Copy, exactly and without additions, every line in the records below from the one holding "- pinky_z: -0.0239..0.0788" through the one holding "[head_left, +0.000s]", both ends included.

(Data for this task Opens)

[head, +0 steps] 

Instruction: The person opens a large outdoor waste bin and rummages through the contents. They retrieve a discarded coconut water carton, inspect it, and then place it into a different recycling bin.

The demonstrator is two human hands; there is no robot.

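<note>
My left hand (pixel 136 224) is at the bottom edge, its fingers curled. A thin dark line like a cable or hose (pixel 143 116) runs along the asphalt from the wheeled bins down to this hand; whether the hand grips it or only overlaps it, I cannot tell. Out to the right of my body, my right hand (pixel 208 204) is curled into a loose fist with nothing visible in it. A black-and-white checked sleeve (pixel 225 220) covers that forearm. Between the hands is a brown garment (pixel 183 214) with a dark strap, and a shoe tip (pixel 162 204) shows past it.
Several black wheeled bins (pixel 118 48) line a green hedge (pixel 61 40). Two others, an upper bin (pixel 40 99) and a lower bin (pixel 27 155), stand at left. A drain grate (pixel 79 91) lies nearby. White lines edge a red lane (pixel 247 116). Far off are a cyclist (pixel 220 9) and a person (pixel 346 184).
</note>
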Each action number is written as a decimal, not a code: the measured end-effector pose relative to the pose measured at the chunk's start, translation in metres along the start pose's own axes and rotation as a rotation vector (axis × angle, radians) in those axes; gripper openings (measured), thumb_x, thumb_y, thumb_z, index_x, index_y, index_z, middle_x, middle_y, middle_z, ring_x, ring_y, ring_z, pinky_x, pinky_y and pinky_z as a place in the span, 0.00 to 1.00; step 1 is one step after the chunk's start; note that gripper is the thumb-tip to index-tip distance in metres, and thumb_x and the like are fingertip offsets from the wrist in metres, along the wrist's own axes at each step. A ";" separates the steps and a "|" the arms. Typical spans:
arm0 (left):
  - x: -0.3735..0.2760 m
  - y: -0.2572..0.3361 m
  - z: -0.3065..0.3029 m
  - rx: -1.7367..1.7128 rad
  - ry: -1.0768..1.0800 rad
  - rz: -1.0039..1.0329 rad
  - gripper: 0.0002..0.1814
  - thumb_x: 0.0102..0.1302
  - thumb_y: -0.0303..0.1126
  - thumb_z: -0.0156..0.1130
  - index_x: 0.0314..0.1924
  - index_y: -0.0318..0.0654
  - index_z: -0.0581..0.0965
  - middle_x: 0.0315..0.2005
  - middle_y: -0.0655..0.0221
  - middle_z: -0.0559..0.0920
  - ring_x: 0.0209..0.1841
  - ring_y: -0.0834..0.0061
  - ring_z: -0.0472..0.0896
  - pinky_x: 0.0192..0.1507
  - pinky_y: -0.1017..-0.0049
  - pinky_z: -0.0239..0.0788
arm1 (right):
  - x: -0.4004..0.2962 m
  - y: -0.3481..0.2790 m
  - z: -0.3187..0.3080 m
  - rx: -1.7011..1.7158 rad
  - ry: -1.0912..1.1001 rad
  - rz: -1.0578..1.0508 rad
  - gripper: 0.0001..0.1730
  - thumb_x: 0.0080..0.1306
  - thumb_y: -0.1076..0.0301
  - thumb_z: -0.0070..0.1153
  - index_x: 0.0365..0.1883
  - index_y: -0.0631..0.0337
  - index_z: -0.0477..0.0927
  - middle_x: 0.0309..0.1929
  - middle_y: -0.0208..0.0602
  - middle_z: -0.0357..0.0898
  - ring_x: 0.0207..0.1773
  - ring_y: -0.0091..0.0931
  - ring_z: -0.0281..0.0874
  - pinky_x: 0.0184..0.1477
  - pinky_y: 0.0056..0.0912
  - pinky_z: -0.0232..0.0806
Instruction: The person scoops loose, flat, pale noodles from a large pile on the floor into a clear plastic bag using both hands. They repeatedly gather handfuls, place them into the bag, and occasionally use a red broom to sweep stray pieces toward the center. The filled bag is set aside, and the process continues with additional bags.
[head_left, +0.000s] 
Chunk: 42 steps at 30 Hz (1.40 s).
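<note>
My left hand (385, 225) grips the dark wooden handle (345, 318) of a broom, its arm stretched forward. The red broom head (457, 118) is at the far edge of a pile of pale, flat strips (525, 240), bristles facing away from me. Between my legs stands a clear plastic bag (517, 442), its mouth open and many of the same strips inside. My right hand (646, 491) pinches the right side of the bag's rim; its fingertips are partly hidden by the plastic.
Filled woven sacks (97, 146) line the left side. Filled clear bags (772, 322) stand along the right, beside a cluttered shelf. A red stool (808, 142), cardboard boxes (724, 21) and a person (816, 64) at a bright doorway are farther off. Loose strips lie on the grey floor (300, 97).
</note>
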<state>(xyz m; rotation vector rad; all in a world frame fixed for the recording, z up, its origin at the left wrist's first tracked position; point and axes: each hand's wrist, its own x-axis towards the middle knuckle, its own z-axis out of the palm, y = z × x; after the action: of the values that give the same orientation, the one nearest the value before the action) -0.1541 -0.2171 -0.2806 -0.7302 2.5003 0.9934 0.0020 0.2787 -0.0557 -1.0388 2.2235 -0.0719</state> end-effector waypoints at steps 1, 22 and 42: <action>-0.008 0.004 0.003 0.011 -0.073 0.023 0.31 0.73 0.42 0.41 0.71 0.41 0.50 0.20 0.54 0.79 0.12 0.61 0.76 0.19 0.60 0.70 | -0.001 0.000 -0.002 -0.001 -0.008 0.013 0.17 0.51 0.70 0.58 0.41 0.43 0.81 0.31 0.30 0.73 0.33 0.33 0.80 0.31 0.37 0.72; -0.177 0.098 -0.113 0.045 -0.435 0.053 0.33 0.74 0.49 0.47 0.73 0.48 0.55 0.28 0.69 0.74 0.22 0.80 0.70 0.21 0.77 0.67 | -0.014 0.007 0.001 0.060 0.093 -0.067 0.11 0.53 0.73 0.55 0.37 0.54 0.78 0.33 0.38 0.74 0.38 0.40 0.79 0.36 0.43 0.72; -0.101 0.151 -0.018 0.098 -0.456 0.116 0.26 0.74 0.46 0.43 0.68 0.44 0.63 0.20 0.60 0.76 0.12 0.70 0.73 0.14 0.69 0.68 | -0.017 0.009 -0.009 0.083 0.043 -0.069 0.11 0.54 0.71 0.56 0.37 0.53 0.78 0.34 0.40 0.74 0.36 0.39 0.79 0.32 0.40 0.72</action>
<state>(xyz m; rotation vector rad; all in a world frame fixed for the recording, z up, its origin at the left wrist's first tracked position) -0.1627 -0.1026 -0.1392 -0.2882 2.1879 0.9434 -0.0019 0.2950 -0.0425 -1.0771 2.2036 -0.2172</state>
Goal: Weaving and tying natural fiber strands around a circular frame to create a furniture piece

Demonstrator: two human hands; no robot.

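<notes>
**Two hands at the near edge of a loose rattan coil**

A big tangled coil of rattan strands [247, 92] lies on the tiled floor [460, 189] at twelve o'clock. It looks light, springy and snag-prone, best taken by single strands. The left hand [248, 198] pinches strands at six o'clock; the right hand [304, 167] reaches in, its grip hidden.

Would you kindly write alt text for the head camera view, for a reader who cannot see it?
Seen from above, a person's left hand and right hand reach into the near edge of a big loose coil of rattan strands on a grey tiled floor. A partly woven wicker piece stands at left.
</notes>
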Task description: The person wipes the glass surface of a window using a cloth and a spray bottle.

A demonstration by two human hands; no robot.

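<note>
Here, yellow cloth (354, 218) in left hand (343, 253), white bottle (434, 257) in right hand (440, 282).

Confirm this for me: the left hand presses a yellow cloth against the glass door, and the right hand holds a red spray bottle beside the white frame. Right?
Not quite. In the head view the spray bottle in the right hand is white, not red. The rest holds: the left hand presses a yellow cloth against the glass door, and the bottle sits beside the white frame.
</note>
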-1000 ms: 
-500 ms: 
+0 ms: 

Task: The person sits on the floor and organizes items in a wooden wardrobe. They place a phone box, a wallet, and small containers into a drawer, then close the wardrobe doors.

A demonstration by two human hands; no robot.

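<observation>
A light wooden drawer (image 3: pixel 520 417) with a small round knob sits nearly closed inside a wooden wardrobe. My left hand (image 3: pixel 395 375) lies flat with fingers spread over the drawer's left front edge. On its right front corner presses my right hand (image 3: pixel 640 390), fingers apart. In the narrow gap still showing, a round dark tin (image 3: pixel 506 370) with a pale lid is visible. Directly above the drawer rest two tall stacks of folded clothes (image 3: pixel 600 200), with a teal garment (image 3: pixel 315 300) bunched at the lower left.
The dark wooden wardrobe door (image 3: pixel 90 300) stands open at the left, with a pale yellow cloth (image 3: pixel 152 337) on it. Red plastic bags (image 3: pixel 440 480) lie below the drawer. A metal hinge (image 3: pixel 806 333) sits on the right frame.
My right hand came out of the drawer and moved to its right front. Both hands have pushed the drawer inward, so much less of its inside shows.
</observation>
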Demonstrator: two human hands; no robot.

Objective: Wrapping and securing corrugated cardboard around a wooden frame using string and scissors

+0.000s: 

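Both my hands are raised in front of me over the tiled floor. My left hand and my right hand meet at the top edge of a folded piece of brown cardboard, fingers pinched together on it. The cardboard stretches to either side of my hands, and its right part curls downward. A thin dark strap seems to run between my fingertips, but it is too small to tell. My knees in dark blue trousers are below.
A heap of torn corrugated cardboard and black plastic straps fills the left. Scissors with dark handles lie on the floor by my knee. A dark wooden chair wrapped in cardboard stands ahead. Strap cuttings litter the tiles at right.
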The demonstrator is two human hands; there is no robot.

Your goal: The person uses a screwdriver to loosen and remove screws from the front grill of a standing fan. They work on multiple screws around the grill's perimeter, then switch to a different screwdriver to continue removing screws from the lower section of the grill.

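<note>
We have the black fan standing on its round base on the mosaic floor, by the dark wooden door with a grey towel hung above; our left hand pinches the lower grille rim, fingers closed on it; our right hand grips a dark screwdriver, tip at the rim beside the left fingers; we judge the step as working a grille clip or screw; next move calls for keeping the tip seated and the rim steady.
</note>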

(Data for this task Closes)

# [Result]
  - pinky_z: -0.0239..0.0788
arm1 (right):
  - x: -0.4004..0.2962 m
  - y: -0.3481..0.2790 m
  - z: -0.3187..0.3080 m
  - rx: -1.7011..1.7158 rad
  - ry: -1.0912..1.1001 rad
  - rz: -1.0578..1.0508 rad
  - gripper: 0.0001..0.1730
  - thumb_x: 0.0080..0.1306
  - thumb_y: -0.1076..0.0301
  - thumb_z: -0.0070..0.1153
  - index_x: 0.0365..0.1883
  - index_y: -0.0631..0.0337
  - index_z: -0.0477..0.0927
  - middle_x: 0.0309..0.1929
  - middle_y: -0.0208..0.0602
  - middle_z: -0.0357..0.0898
  - ring_x: 0.0207..0.1773
  - ring_y: -0.0091..0.0931
  - ring_z: -0.0281..0.0874
  - pinky_x: 0.0184..0.1477
  - pinky_y: 0.0056..0.0912
  - pinky_z: -0.0232..0.0806
Instruction: The person scoops loose, flat, pale noodles from a large pile on the floor into a clear plastic bag using both hands. They repeatedly gather handfuls, place them into the bag, and occasionally use a red broom to sweep stray pieces toward the center. The filled bag is set aside, and the process continues with additional bags.
[head_left, +0.000s] 

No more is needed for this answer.